With high transparency, consumers are able to make informed choices on providers according to the price, quality and benefits of the services they desire. Governments and policymakers need to open up the markets for accredited service providers including insurers and medical institutions, and to standardise the criteria for ensuring well-designed schemes with both the basic coverage of most common illnesses within a range of fixed fees, as well as the flexibility for consumers to top up their protection if they like.”
Dr Nirmala Menon
MetLife
“The basic factor of success of a compulsory scheme is to have strong government and private sector cooperation in defining the concept of the scheme and then strong implementation of such. It works better in markets without universal health coverage. For example, in the UAE, compulsory schemes are very well received by employees who can get cover under the employee plan knowing they will get a minimum set of benefits and most likely more comprehensive benefits under a compulsory concept. The insurers like the idea because there is a stable and growing pool of insureds coming into these schemes as the economy expands.”
Mr William Bossany
China
“Some segments of the society will not be able to afford the premiums, which will necessitate either cross-subsidisation from other income/age groups, or government support. This will represent a long-term fiscal burden on public finances. Secondly, mechanisms will need to be in place to prevent over-use of medical services where universal coverage is enforced. For example, co-insurance and the use of deductibles are common practices to reduce over-use. Thirdly, it is important that consumer choice is not curtailed by compulsory health insurance. A viable commercial market should be available to those who opt for additional coverage. Ultimately, health insurance needs to be delivered along with medical services that meet the expectations of the insured. The quality of medical services is often the core determinant of success of compulsory schemes.

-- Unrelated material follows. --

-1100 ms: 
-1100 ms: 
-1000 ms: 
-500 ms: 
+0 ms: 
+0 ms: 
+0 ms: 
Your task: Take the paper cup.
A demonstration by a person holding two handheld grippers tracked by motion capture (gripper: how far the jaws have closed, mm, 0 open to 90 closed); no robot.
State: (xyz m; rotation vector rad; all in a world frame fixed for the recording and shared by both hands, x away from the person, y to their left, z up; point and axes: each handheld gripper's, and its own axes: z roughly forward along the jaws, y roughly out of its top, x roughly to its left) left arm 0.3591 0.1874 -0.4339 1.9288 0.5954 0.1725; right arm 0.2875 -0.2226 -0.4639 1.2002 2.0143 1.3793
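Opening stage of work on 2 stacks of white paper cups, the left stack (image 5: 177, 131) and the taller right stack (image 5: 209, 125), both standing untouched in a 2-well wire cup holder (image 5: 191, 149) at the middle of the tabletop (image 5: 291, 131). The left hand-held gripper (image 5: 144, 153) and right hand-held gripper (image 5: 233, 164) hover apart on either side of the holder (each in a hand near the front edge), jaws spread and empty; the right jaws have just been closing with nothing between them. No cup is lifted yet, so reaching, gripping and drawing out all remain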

Asian markets vary significantly in terms of both their respective stage of economic development, availability and affordability of quality medical services. As such, there are different factors to take into consideration in each market before deciding on the viability of compulsory health insurance.”
Ms Marianne Gilchrist
Swiss Re
Education and expanding microinsurance covers
“Other elements to ensure the success of healthcare covers for broad populations in Asia are education and effective distribution of such healthcare cover. Today in some Asian countries certain population are still not part of the official labour force.
I would propose two main axes for distribution for Asia: On one hand, via employers as part of their employee benefit packages. This will also contribute to the attraction and retention of human capital, which in turn benefits the companies long-term. On the other hand, further development and expansion of micro insurance for healthcare cover might also contribute to the accessibility to healthcare cover for majority of the population.”